Françoise Tomeno

Françoise Tomeno

16 novembre 2012

Au matin


Françoise Tomeno
16 novembre 2012

Elle avait jeté autour de son cou sa grosse écharpe de brouillard. On apercevait juste un petit bout de sa peau, près de la rive, ridules où les beaux saules de Loire pouvaient venir pleurer leur reflet. Elle cachait sous la mousse laineuse de l’écharpe quelques traces couleur du temps qui passe, du temps passé.

Elle passait.

On aurait pu la croire lointaine, indifférente. Elle était simplement  sur son « quant à soi » de l’hiver, un peu fière peut-être.
J’aime cette expression « quant à soi ». Elle sonne comme une phrase inachevée. « Quant à moi, je….». « Quant à soi… », mais quel serait le sujet de la phrase ?

Je ne me suis pas aperçue tout de suite que j’avais ralenti le pas. Tout est venu en même temps, avec une grande acuité. L’atmosphère feutrée, la vision moins sollicitée, le regard libre de flâner, sans effort à faire pour distinguer. Elle offrait tout, le tout était parcimonieux.

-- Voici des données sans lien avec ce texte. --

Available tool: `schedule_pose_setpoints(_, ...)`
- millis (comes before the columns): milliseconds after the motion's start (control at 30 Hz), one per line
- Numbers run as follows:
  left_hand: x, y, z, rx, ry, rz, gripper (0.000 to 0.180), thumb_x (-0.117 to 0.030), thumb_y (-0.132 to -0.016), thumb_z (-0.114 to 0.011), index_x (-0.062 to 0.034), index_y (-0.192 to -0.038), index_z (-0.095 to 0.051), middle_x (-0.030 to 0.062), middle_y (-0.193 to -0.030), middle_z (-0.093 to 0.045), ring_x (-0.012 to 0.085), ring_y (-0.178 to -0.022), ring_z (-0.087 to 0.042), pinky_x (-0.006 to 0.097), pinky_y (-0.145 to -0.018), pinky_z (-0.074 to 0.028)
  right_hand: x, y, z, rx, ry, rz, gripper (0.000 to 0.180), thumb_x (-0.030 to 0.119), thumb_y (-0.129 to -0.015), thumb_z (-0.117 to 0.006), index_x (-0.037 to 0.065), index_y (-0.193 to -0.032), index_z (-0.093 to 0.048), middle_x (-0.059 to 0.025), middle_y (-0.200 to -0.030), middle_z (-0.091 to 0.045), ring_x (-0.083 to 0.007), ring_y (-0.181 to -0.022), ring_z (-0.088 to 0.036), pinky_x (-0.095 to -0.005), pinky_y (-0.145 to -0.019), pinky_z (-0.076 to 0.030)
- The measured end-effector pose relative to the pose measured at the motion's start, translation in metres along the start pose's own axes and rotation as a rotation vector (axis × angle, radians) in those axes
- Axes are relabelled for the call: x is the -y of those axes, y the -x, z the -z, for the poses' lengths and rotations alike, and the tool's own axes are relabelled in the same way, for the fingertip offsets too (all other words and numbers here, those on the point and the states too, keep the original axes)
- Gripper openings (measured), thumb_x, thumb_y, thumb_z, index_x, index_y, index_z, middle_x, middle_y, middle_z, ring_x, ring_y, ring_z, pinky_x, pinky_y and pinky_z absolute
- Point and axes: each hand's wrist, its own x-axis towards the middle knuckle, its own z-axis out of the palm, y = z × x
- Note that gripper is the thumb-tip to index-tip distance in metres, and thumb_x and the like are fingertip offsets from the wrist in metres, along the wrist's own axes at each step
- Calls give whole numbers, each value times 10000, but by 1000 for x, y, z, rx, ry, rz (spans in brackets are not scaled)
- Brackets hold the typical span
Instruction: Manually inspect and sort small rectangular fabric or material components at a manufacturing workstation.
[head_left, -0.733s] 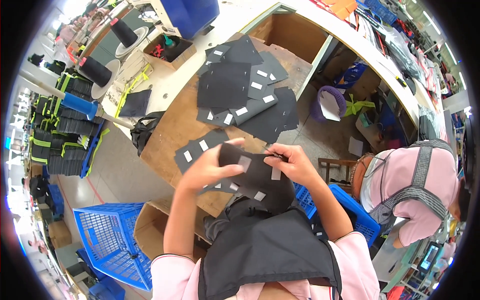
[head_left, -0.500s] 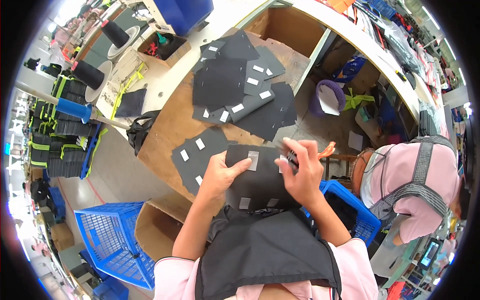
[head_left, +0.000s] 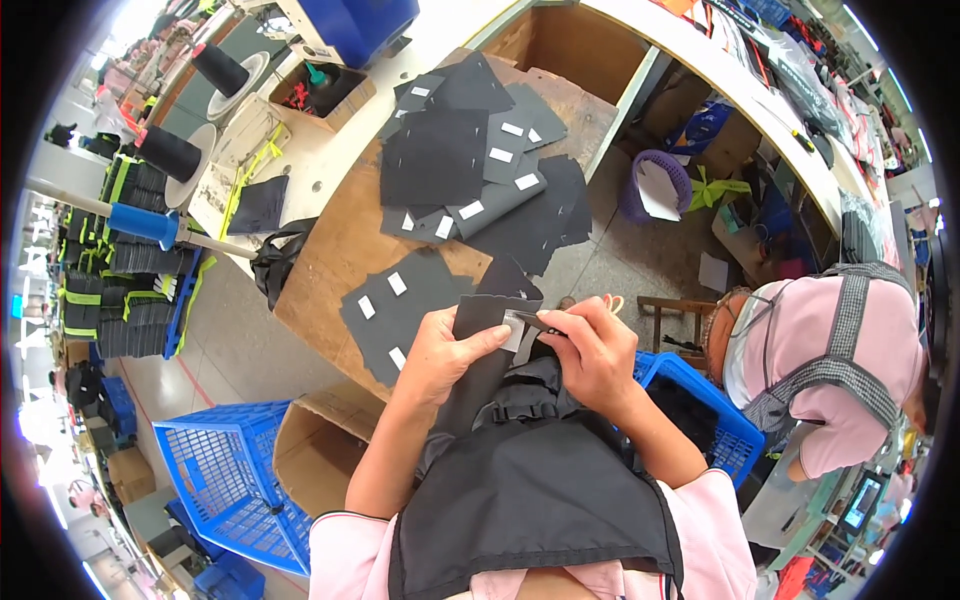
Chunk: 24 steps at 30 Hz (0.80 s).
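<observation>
In front of my chest, my left hand [head_left: 443, 358] grips a black fabric panel [head_left: 482, 312], its thumb lying beside a whitish rectangular patch [head_left: 514, 332]. The panel is folded or bent, so much of it is hidden. My right hand [head_left: 597, 352] is closed around small dark thread snips [head_left: 538, 323], whose tip meets the edge of the patch. A loop of light cord shows behind the right fingers. Beyond my hands, more black panels [head_left: 433, 160] with white patches lie piled on a wooden board [head_left: 325, 275]. A smaller group of panels [head_left: 405, 300] lies nearer, to the left.
A blue crate [head_left: 215, 470] and an open cardboard box [head_left: 320, 455] stand at the left. Close to my right elbow is another blue crate [head_left: 742, 435], with a bending person in pink [head_left: 810, 350] beyond. A purple basket [head_left: 675, 180] sits farther off.
The panel, held spread out before, is now turned and folded narrower in my left hand. My right hand has come left, bringing the snips to the patch.
</observation>
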Motion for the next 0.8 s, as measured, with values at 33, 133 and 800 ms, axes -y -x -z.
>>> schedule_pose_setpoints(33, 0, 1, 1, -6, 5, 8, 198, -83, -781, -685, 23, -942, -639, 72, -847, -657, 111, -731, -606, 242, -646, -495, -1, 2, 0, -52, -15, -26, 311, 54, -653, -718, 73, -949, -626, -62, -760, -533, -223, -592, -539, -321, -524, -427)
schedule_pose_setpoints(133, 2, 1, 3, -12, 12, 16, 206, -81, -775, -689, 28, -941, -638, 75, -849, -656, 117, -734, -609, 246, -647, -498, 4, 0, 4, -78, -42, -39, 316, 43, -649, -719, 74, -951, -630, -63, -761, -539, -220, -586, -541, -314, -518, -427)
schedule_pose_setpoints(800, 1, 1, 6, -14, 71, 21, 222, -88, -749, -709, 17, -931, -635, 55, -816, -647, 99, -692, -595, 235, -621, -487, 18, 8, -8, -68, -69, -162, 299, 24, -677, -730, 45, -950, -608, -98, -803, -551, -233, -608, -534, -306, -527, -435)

Une ligne au lointain. Ligne d’oiseaux. On ne distinguait pas ce sur quoi ils s'étaient posés. Banc de sable? Rive opposée? Une des îles portées par le fleuve? Ombres au plus lointain, sans doute celle des arbres, et derrière eux la ville. Ombres des ponts qui enjambent la belle dame. Reflet estompé du soleil. 

Soudain un banc entier d'oiseaux se lance dans un ballet, le spectacle dure longtemps.

Et puis les hérons. J’avais appris les jours précédents leur silhouette. Je n’avais eu la chance de voir que les hérons cendrés. Aujourd’hui, cadeau. Le héron blanc était posé non loin d’eux. Je me suis arrêtée plusieurs fois, plusieurs fois longuement. Soudain, il a déployé avec une incroyable élégance ses très grandes ailes. On attendait un vol long, majestueux, qui irait se perdre au lointain. J’ai ri. Il a juste été se poser sur le gros caillou d’à côté, et retour au caillou du départ dans la minute qui a suivi. Au retour, ils étaient tous là, dans une grande tranquillité.

Le brouillard s'est levé au moment où je rejoignais la route. Brusquerie des bruits, du retour à la réalité, presque trop de soleil. L'impression de sortir d'un rêve. L'envie d'y retourner, à la première occasion.